Every line below needs to be transcribed without alteration, and no image may be carried over.

----- Data block -----

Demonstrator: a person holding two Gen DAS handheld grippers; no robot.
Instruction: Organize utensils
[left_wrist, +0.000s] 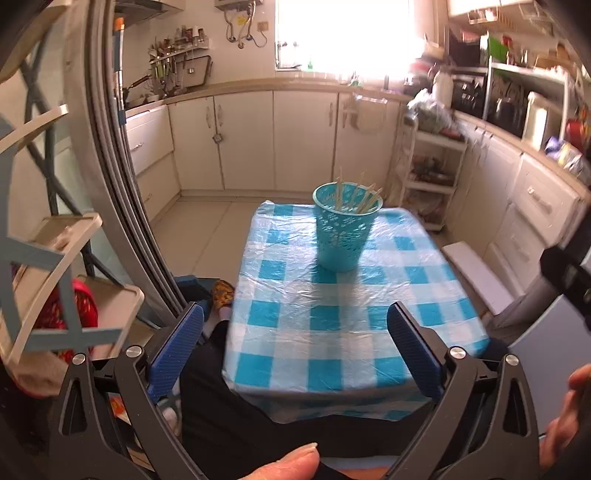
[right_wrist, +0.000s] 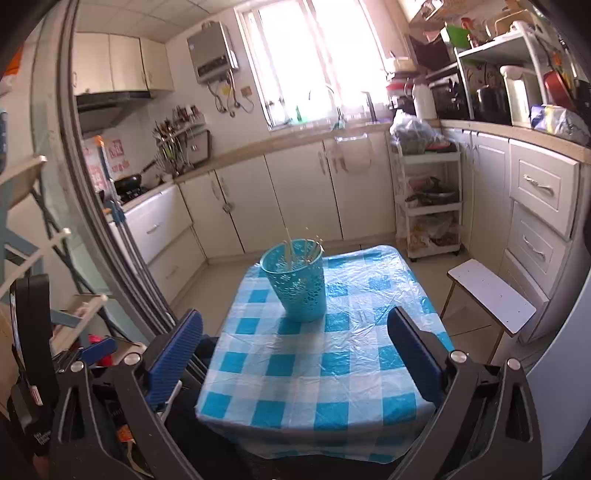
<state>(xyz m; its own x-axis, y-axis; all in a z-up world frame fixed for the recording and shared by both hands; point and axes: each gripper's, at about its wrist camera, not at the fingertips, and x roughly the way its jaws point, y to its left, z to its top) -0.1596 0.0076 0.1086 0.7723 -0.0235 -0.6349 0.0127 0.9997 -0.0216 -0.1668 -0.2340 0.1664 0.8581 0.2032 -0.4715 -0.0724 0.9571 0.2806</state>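
— Left gripper (left_wrist: 295, 350)?
— Hovering over the near tabletop (left_wrist: 332, 295) edge, fingers (left_wrist: 177, 350) spread wide, gripping nothing.
— Right gripper (right_wrist: 295, 354)?
— Likewise gaping, touching nothing.
— Utensils?
— Standing, seemingly chopsticks (left_wrist: 360, 197), inside the turquoise basket (left_wrist: 345, 236) toward the far end.

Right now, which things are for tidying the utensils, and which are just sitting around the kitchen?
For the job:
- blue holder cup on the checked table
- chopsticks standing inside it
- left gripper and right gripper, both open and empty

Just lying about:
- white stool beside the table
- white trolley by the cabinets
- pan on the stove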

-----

(Answer below)
Demonstrator: a person holding two Gen DAS handheld grippers; no robot.
Instruction: Organize utensils
[left_wrist, +0.000s] 
[right_wrist, +0.000s] 
<state>(xyz m; its own x-axis, y-axis; all in a z-up world frame fixed for the recording and shared by both hands; point and axes: each gripper's, at about its wrist camera, not at the fingertips, and x roughly the way its jaws point, y to its left, z to its top) -0.1596 0.0076 0.1086 0.7723 -0.0235 -0.6349 0.0127 0.9997 -0.0216 -0.1668 -0.2340 0.1664 0.8581 0.2032 -0.4715 -0.0724 0.9571 0.2806</state>
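— Left gripper (left_wrist: 295, 350)?
— Hovering over the near tabletop (left_wrist: 332, 295) edge, fingers (left_wrist: 177, 350) spread wide, gripping nothing.
— Right gripper (right_wrist: 295, 354)?
— Likewise gaping, touching nothing.
— Utensils?
— Standing, seemingly chopsticks (left_wrist: 360, 197), inside the turquoise basket (left_wrist: 345, 236) toward the far end.

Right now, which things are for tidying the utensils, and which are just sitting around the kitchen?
For the job:
- blue holder cup on the checked table
- chopsticks standing inside it
- left gripper and right gripper, both open and empty

Just lying about:
- white stool beside the table
- white trolley by the cabinets
- pan on the stove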

The answer given is complete.